Inventory Tracking and Discarding of Computing Devices

Official university administrative policy

Policy Information

Inventory Tracking and Discarding of Computing Devices

Effective

July 23 2007

Number

ISO 016 v2 1

Applicability

This policy applies to all persons while conducting performing work teaching research or study activity or otherwise using university resources Scope Applicability also includes all facilities property data and equipment owned leased and or maintained by the University or affiliates

Administrative Authority

Vice President for Risk Audit and Compliance

Responsible Unit

Information Security Compliance Office
502-852-6692
isopol@louisville.edu


History

This policy is subject to change or termination by the University at any time. This policy SUPERSEDES all prior policies, procedures or advisories pertaining to the same subject.

This policy will be reviewed annually to determine if the policy addresses University risk exposure and is in compliance with the applicable security regulations and University direction. In the event that significant regulatory changes occur, this policy will be reviewed and updated as needed per the Policy Management process.

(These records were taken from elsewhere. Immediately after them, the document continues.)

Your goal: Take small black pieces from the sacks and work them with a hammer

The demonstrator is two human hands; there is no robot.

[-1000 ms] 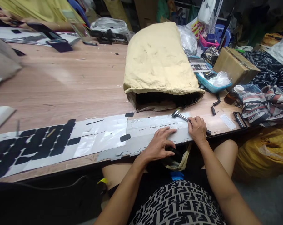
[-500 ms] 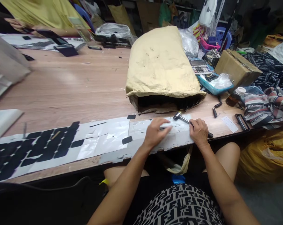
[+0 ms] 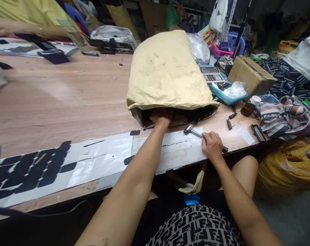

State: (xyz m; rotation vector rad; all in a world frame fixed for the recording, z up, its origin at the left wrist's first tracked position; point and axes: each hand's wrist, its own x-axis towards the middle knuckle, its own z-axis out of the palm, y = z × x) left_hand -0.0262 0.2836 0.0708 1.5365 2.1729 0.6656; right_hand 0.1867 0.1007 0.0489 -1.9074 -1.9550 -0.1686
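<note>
My left hand (image 3: 161,117) reaches into the dark mouth of a large tan paper sack (image 3: 170,75) that lies on the table; its fingers are hidden inside. Around the handle of a small hammer (image 3: 195,132) is my right hand (image 3: 212,146), closed, at the table's front edge. The hammer's metal head points to the left and rests over a pale board (image 3: 178,147). Left of the board lies a white sheet (image 3: 93,153) with black rounded pieces (image 3: 29,167) set in rows.
Right of the sack are a calculator (image 3: 211,74), a blue basket (image 3: 228,97), a cardboard box (image 3: 249,77), a brown bottle (image 3: 250,106) and a striped cloth (image 3: 283,114). A person in a yellow top (image 3: 34,13) sits across the table (image 3: 93,92), beside a phone stand (image 3: 53,56).
My left hand has moved forward from above the pale board into the sack's opening. My right hand stays on the hammer. The whole view has shifted a little.
</note>
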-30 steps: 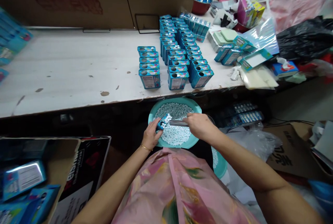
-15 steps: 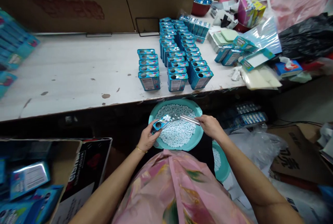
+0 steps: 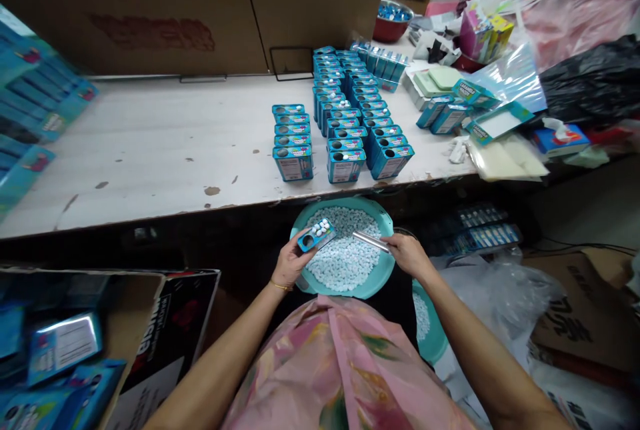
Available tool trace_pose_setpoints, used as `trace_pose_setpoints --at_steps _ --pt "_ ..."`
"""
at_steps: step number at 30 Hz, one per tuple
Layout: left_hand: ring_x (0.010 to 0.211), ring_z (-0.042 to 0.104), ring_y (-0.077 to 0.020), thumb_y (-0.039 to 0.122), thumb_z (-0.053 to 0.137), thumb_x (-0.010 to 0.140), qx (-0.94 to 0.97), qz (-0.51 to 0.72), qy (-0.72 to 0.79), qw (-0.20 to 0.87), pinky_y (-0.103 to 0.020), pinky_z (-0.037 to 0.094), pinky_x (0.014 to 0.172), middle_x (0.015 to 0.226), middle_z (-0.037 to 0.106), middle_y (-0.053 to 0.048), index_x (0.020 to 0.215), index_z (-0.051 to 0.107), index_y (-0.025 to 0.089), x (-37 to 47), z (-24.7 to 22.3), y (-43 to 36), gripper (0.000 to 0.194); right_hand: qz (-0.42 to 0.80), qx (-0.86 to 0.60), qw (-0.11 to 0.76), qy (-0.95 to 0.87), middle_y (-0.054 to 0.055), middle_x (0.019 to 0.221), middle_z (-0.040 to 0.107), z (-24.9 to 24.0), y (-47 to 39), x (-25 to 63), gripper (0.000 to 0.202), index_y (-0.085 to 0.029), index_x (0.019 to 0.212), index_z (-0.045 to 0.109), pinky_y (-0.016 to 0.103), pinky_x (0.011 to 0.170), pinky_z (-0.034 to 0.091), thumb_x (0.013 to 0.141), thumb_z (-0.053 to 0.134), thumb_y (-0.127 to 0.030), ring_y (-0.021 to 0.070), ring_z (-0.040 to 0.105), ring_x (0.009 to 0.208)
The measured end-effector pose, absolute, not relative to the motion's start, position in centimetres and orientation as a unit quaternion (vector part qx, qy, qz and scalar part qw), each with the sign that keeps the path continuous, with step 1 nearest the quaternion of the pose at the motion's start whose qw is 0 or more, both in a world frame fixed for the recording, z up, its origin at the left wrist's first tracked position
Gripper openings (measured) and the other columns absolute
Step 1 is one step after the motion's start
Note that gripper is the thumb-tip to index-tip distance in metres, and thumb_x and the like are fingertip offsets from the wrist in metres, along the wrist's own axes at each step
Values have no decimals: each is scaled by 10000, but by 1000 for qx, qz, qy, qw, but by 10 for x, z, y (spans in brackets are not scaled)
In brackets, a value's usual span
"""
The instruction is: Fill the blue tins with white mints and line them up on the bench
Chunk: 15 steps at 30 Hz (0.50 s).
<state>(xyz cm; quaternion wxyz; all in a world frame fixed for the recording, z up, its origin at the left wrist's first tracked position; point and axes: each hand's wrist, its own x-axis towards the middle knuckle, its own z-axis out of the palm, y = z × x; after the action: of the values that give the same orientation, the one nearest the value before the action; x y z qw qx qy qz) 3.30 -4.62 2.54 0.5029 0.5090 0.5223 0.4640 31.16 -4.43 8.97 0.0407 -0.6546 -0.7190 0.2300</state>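
Note:
My left hand (image 3: pixel 291 262) grips a small blue candy tin (image 3: pixel 317 235) over the left part of a turquoise basin (image 3: pixel 389 260). Several white candies (image 3: pixel 323 225) lie on the tin's top, beside its dark round opening. In my right hand (image 3: pixel 407 253) is a metal scoop-like tool (image 3: pixel 371 241), long and shiny, pointing left across the basin. Loose white candies (image 3: pixel 343 270) cover the basin's bottom. The basin rests at my lap, just below the table edge. Whether anything lies in the metal tool cannot be made out.
Rows of blue tins (image 3: pixel 345 165) stand on the white table (image 3: pixel 150 150). A large cardboard box (image 3: pixel 200 10) is behind them. An open carton (image 3: pixel 165 323) holding blue packs is at lower left. Bags and boxes crowd the right; a second turquoise basin (image 3: pixel 435 330) sits lower right.
The tin has tilted and lifted slightly away from the metal tool, so its top faces me more. The tool's tip has drawn back to the right. The whole view has shifted a little.

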Motion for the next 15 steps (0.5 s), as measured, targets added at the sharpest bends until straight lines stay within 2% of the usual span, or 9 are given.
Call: trace_pose_setpoints --at_steps 4,7,11,15 --pt "936 566 -192 316 657 593 453 493 526 525 -349 399 899 1007 606 -59 1065 537 148 48 21 -43 515 204 -634 215 -715 39 848 631 107 -47 301 316 -205 1021 625 230 693 420 798 401 -181 139 573 785" --pt "914 573 -178 314 661 582 408 513 524 544 -336 408 886 985 607 -51 1068 528 149 58 17 -40 530 177 -611 277 -720 40 838 614 122 -46 286 313 -195 1035 613 230 685 427 814 393 -181 132 568 767" --pt "907 576 -176 303 669 558 395 524 520 547 -329 414 877 973 606 -42 1057 532 154 61 14 -36 539 156 -598 271 -738 40 839 608 126 -46 270 320 -192 1047 601 226 695 431 827 372 -165 127 562 770" --pt "891 580 -175 298 638 588 444 493 537 521 -327 424 860 956 613 -38 1055 539 158 57 18 -36 497 72 -593 154 -787 53 866 601 124 -53 254 338 -200 1091 572 229 665 421 830 363 -149 142 540 790"
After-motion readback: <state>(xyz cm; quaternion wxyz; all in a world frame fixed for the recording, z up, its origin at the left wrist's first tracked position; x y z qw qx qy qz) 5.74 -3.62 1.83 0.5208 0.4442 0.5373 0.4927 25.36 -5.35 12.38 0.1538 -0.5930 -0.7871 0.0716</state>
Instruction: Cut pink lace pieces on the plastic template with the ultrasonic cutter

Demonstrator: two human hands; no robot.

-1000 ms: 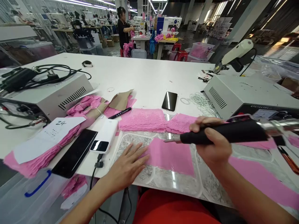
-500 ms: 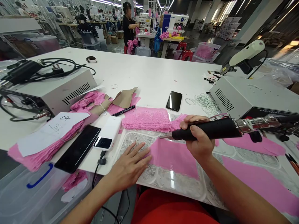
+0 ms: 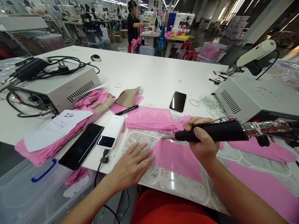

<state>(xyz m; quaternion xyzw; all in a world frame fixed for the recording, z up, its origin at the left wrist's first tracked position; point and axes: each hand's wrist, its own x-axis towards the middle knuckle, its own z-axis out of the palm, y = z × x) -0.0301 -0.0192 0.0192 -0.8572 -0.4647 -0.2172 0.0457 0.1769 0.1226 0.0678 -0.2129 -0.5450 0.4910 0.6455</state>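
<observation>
My right hand (image 3: pixel 203 140) is wrapped round the black handle of a tool (image 3: pixel 217 131) whose thin metal tip points left. That tip meets the upper left corner of a flat pink fabric piece (image 3: pixel 177 158), which lies on a clear, scratched plastic tray (image 3: pixel 184 185). Flat on the tray and the fabric's left edge rests my left hand (image 3: pixel 135 163), its fingers spread and holding nothing. Just behind the tip sits a stack of pink lace pieces (image 3: pixel 149 119).
A white power bank (image 3: pixel 113 127), a black tablet (image 3: pixel 81 146) and a labelled pink bundle (image 3: pixel 58 127) lie left. Behind are a phone (image 3: pixel 178 101) and a marker (image 3: pixel 126 110). Grey machine boxes flank both sides; more pink fabric (image 3: pixel 263 183) lies right. A person (image 3: pixel 133 25) stands far behind.
The whole view has shifted slightly, so things appear a little further right. Both hands and the tool keep nearly the same place over the fabric.
</observation>
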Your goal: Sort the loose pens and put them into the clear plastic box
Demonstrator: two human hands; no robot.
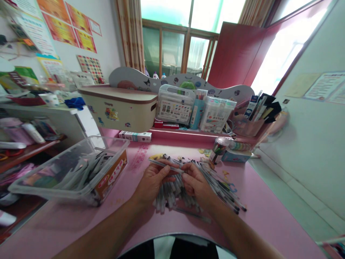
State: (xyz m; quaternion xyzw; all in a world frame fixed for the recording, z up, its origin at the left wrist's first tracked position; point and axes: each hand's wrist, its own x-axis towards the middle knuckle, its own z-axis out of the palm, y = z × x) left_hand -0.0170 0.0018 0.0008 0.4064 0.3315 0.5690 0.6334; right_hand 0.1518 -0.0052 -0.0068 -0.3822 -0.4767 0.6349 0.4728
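Note:
A slim translucent pen [166, 165] is held between my two hands, tilted slightly down to the right. My left hand [154, 180] pinches its left part between thumb and fingers. At the pen's right end my right hand [195, 180] has its fingers closed; the exact tip is hidden by them. Beneath and beyond my hands lies a heap of similar clear pens [168, 196], some with dark ends. More pens [219, 187] fan out to the right of my right hand. One loose pen [192, 214] lies nearer to me.
A clear plastic bin [67, 196] with assorted items stands at the left on the pink desk [118, 221]. A clear jar of pens [219, 149] and a blue box [236, 156] sit at the back right. The shelf behind holds a lidded cream box [121, 111] and marker cases [175, 106].

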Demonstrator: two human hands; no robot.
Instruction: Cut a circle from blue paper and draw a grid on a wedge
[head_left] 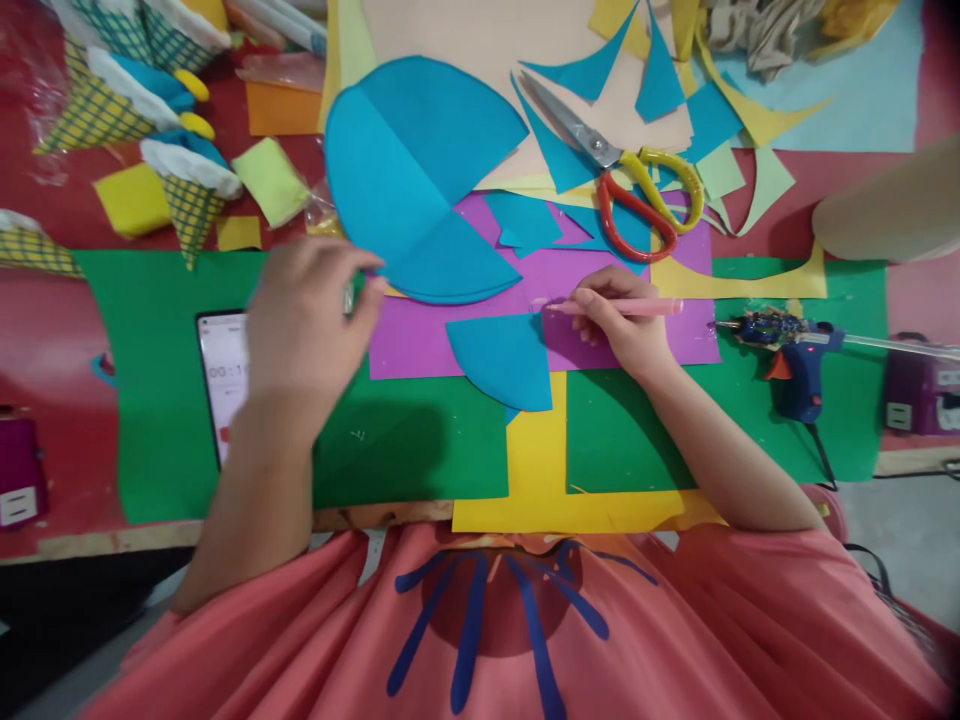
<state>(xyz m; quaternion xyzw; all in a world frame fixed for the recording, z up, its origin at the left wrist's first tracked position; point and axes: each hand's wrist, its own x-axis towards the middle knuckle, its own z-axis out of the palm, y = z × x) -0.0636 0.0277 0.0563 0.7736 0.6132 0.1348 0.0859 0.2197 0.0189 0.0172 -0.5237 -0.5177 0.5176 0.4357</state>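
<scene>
My right hand [619, 325] is closed round a pink pen [649, 307], its tip over the purple sheet [585, 265]. Just left of that tip lies a blue paper wedge [506, 360], curved along its lower edge. My left hand [307, 310] is raised, thumb and fingers pinched close to the lower left edge of a large blue paper disc [409, 150]. What the pinch holds, if anything, I cannot make out. Fold lines cross the disc, and a wedge is open on its right side. A phone [221, 385] with a timer display lies partly hidden under my left wrist.
Scissors [607, 155] with red and yellow handles lie among blue scraps [660, 90]. At right rests a blue glue gun [802, 370] near a pale roll [892, 205]. Checked paper cones [191, 190] sit at upper left. Green sheets [420, 450] cover the front.
</scene>
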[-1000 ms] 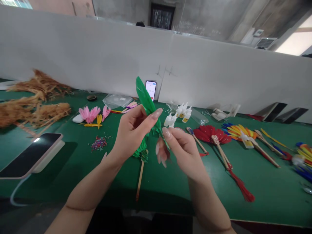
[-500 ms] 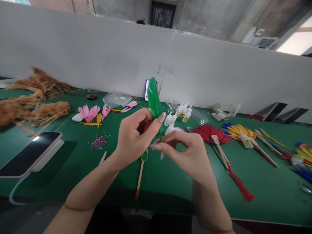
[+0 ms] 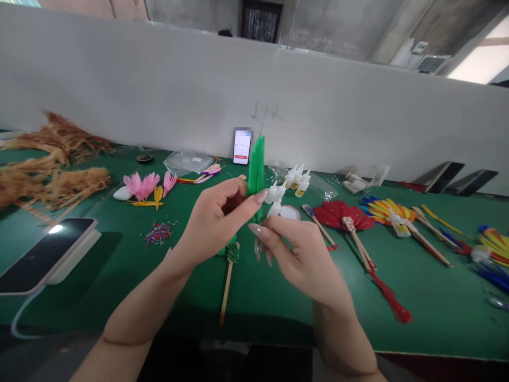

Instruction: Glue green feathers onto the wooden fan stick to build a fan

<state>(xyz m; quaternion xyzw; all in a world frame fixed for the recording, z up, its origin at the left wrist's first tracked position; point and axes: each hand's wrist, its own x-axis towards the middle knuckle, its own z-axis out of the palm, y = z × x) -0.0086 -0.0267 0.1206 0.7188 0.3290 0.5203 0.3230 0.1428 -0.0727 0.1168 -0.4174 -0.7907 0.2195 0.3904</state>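
Observation:
A green feather [image 3: 256,168] stands upright between the thumb and fingers of my left hand [image 3: 223,215], which is closed on its middle. Just below, my right hand [image 3: 296,246] has its thumb and fingers pinched at the feather's lower end; the fingers partly hide the quill there. Under my left hand, on the table, lies a wooden fan handle [image 3: 226,289] topped with green feather pieces [image 3: 231,251]; my left hand covers part of that top.
White glue bottles [image 3: 296,180] stand behind my right hand. A red feather fan [image 3: 344,216] and a yellow-blue one [image 3: 387,210] lie right. Left are pink feathers [image 3: 142,185], sequins [image 3: 158,233], a phone [image 3: 50,254] and brown fibre [image 3: 63,140]. Another phone [image 3: 242,146] leans on the partition.
The green feather has turned to stand straighter and narrower, and sits a little lower. My right hand has shifted slightly down, its fingers more curled. The whole view has shifted slightly.

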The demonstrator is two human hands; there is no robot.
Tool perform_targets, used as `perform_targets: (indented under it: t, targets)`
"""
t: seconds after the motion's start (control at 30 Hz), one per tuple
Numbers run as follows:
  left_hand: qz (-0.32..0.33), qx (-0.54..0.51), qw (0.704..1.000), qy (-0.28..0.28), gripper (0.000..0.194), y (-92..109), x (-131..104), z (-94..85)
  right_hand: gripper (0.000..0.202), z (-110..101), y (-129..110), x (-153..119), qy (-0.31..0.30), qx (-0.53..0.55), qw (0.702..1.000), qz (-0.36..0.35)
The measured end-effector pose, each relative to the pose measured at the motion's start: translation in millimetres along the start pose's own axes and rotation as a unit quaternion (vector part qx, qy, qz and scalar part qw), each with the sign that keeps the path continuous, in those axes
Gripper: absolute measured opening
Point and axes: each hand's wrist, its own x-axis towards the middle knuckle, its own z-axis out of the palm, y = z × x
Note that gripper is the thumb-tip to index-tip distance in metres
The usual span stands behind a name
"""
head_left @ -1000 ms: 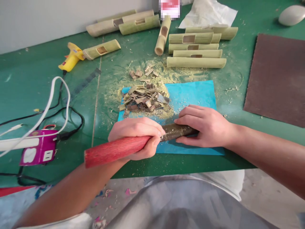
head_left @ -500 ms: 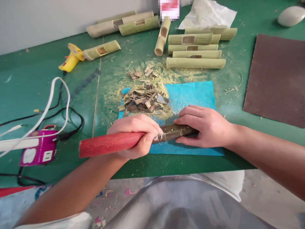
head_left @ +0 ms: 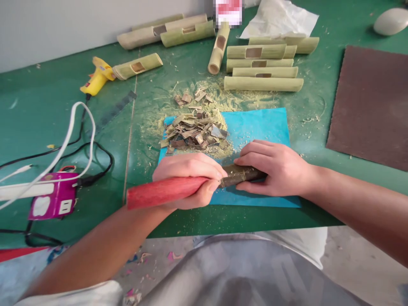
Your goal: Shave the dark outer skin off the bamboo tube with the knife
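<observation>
My left hand (head_left: pixel 188 178) is closed round a red-handled carving tool (head_left: pixel 165 192), whose working tip is hidden by the fingers. Those fingertips rest at the left part of a dark brown bamboo tube (head_left: pixel 239 174) with a scored line along its top. Wrapped over the tube's right end is my right hand (head_left: pixel 272 169), which presses it down on a blue sheet (head_left: pixel 258 123). A heap of bamboo chips (head_left: pixel 194 134) and pale sawdust lies just beyond my left hand, partly on the sheet.
Several cut bamboo tubes (head_left: pixel 263 83) with windows lie at the back. On the left are a yellow hot glue gun (head_left: pixel 97 78), a purple power socket (head_left: pixel 52 195) and loose cables. A brown mat (head_left: pixel 369 102) and a white oval object (head_left: pixel 390 21) are on the right.
My left hand and the red-handled tool have slid to the right along the tube, covering more of it. My right hand holds its place on the tube.
</observation>
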Motion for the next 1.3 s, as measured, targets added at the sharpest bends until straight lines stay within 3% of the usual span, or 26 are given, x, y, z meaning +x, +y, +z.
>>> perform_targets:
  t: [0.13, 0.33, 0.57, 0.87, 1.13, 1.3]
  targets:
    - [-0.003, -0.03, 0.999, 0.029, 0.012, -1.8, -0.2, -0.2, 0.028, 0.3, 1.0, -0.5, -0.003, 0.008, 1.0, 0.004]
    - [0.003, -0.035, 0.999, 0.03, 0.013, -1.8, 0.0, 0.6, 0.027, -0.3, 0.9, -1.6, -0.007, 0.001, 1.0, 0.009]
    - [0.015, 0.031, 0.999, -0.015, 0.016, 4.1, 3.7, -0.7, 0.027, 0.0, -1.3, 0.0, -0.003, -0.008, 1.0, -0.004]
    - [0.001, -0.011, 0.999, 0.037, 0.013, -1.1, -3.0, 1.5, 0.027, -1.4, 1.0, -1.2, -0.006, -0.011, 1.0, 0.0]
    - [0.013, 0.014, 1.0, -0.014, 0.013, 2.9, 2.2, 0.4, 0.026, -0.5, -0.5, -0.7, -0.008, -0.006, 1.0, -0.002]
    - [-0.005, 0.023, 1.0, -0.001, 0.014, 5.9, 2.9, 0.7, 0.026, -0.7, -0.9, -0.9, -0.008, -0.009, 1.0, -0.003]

Approved July 23, 2007 by the Compliance Oversight Council
Shirley C Willihnganz, Executive Vice President and University Provost, Chair of the Compliance Oversight Council

Revision Date(s):

1.0 / July 23, 2007 / Original Publication

1.1 / January 29, 2013 / Content Update

1.2 / September 26, 2013 / Content Review and URL Update

2.0 / March 8, 2016 / Content review/update and update to new template

2.1 / December 6, 2016 / Update Purchasing reference and links to Surplus

2.1 / August 13, 2018 / Grammar and punctuation updates

2.1 / June 23, 2022 / Update references and links

Reviewed Date(s): March 8, 2016, June 14, 2017, August 13, 2018; June 23, 2022


Categories

Statement

Sensitive information must be permanently deleted from all computing devices and electronic media that is redeployed, transferred, sent to surplus, discarded, removed from service or that changes service and/or facilities.

Related Information

NIST Media Sanitization Standards

Related inventory procedures: Inventory and Surplus

Reasoning

Sensitive data must be protected from unauthorized access or disclosure throughout its entire lifecycle from origination to destruction. Electronic media and computing devices, regardless of their value, that contain sensitive information must be properly inventoried, tracked and secured at all times. Sensitive data must be properly eradicated upon destruction or redeployment.

Definitions

Sensitive information: Information of a confidential or proprietary nature and other information that would not be routinely published for unrestricted public access or where disclosure is prohibited by laws, regulations, contractual agreements or University policy. This includes (but is not limited to) full name or first initial and last name and employee ID (in combination), identifiable medical and health records, grades and other enrollment information, credit card, bank account and other personal financial information, social security numbers, confidential or proprietary research data, dates of birth (when combined with name, address and/or phone numbers), user IDs when combined with a password, etc. See Information Management and Classification Standard.

Computing Devices:Includes but is not limited to workstations, desktop computers, notebook computers, tablet computers, network enabled printers, scanners and multi-function devices, mobile devices, email/messaging devices, cell phones, removable hard drives, flash or "thumb" drives, etc. all hereafter referred to as "computing devices".

Electronic Media: Includes all electronic data storage devices funded as under Computing Devices above or other electronic data storage devices used to store UofL related data. Media includes but is not limited to removable and non-removable storage such as hard drives, CDs, DVDs, magnetic tape, removable disks (floppy, zip, cartridge systems, etc.) and flash memory devices.

ePHI: Electronic Protected Health Information - Health information maintained or transmitted in an electronic format that:

1. Identifies or could be used to identify an individual;

2. Is created or received by a healthcare provider, health plan, employer or healthcare clearinghouse; and

3. Relates to the past, present or future physical or mental health or condition of an individual; the provision of health care to an individual; or the past, present or future payment for the provision of healthcare to an individual.

Responsibilities

Policy Authority/Enforcement: The University's Information Security Officer (ISO) is responsible for the development, publication, modification and oversight of these policies and standards. The ISO works in conjunction with University Leadership, Information Technology, Audit Services and others for development, monitoring and enforcement of these policies and standards.

Policy Compliance: Failure to comply with these policies and standards and/or any related information security and/or information technology policy, standard or procedure may result in disciplinary action up to and including termination of employment, services or relationship with the University and/or action in accordance with local ordinances, state or federal laws.